▸ Task to complete: Bring together all lines from the listing below that contain the string "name".

▸ Source data:

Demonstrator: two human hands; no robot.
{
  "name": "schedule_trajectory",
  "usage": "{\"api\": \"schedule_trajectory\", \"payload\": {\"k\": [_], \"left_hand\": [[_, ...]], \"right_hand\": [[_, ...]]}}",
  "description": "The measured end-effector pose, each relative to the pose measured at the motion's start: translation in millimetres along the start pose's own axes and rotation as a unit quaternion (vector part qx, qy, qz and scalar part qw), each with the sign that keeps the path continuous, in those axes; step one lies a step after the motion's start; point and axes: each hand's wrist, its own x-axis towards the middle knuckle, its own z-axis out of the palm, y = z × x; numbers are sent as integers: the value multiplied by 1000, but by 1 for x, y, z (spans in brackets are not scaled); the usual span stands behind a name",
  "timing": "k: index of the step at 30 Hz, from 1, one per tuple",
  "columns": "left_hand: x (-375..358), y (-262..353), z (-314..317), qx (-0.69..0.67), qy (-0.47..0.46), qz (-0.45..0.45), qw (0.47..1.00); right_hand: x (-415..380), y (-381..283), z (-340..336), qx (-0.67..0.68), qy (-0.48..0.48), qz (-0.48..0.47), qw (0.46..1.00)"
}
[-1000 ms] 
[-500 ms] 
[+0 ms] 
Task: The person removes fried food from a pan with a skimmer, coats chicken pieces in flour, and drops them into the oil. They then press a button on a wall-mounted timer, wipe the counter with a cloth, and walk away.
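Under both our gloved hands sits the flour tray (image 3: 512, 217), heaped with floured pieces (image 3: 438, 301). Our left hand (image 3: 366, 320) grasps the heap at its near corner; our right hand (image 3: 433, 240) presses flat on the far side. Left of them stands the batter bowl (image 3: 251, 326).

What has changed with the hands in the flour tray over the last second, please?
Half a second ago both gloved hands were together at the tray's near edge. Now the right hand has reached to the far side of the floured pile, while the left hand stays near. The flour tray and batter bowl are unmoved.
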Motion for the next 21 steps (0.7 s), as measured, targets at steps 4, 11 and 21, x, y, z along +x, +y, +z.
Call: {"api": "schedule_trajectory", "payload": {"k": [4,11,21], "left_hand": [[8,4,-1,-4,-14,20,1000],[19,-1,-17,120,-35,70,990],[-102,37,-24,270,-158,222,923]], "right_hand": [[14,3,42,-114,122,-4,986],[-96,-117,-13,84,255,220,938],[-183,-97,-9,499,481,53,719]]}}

▸ Task result:
  "name": "schedule_trajectory",
  "description": "The measured end-effector pose, each relative to the pose measured at the motion's start: translation in millimetres along the start pose's own axes and rotation as a unit quaternion (vector part qx, qy, qz and scalar part qw), each with the sign that keeps the path continuous, in those axes; step one lies a step after the motion's start; point and axes: each hand's wrist, its own x-axis towards the middle knuckle, its own z-axis out of the palm, y = z × x; numbers are sent as integers: the value multiplied by 1000, but by 1 for x, y, z (spans in brackets are not scaled); the usual span stands behind a name",

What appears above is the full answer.